▶ _Work to be completed_
Apart from the pictures, reproduce the data below exactly as it stands.
*** Opening of Recorded data ***
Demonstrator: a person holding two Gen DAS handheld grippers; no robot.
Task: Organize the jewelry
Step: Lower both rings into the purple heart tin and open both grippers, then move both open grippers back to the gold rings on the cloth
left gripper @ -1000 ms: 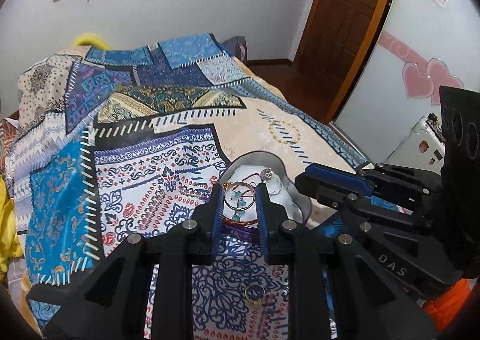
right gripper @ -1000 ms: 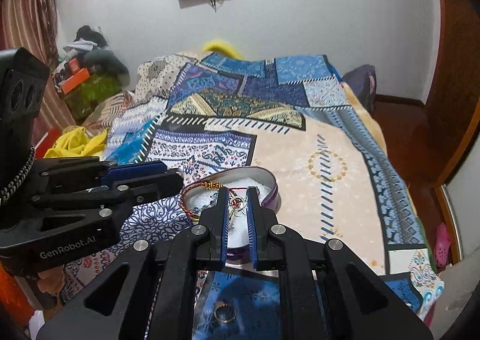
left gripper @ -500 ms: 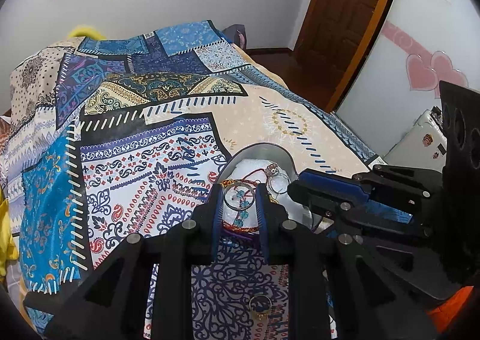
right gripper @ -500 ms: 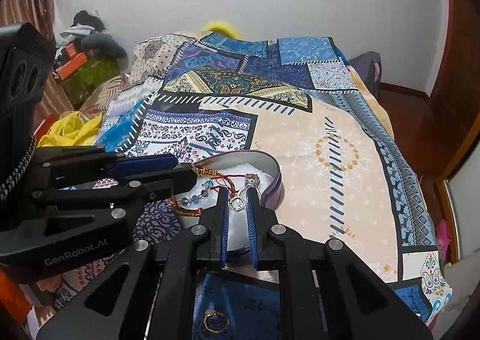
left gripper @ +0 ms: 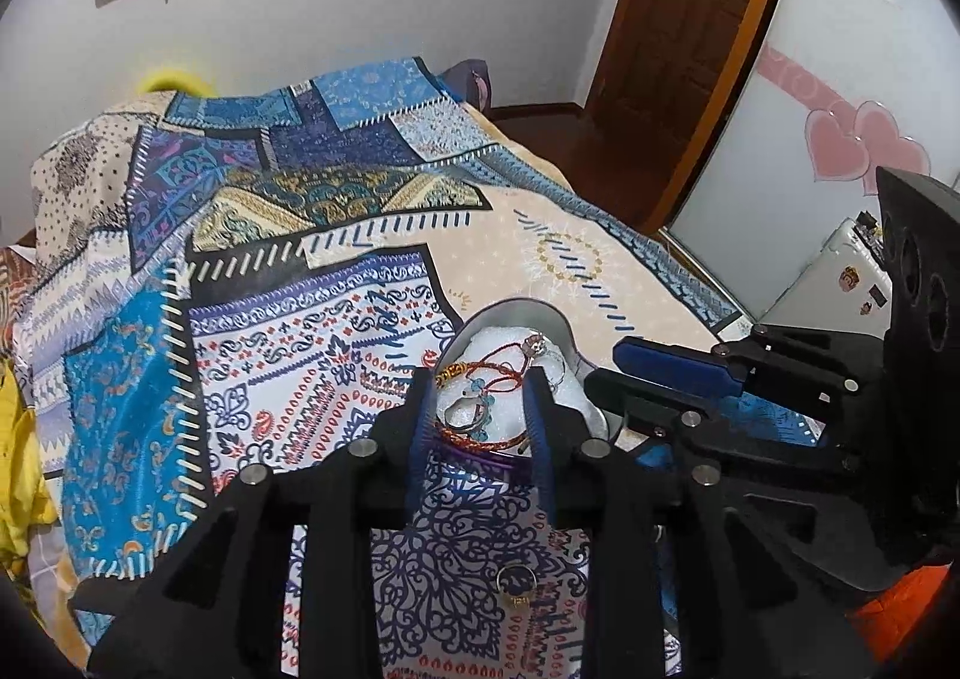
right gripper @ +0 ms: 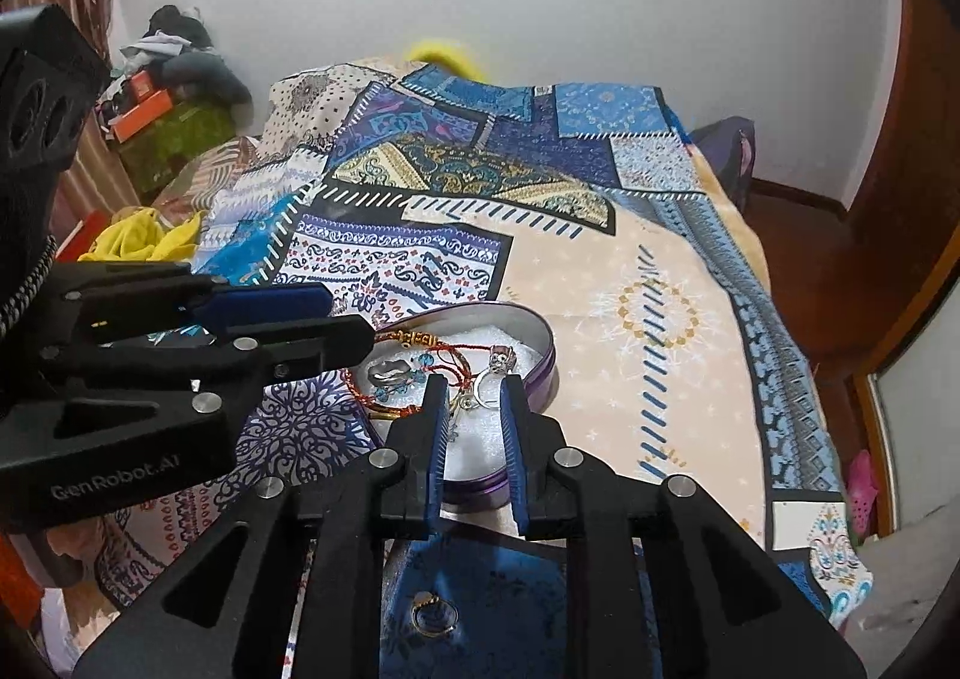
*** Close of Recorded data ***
▶ _Solution to this task_
Demonstrator: a person holding two Gen DAS handheld grippers; no robot.
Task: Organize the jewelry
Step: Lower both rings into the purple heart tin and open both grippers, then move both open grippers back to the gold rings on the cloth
left gripper @ -1000 ms: 
right gripper @ -1000 ms: 
left gripper @ -500 ms: 
right gripper @ -500 ms: 
left gripper @ +0 ms: 
right gripper @ +0 ms: 

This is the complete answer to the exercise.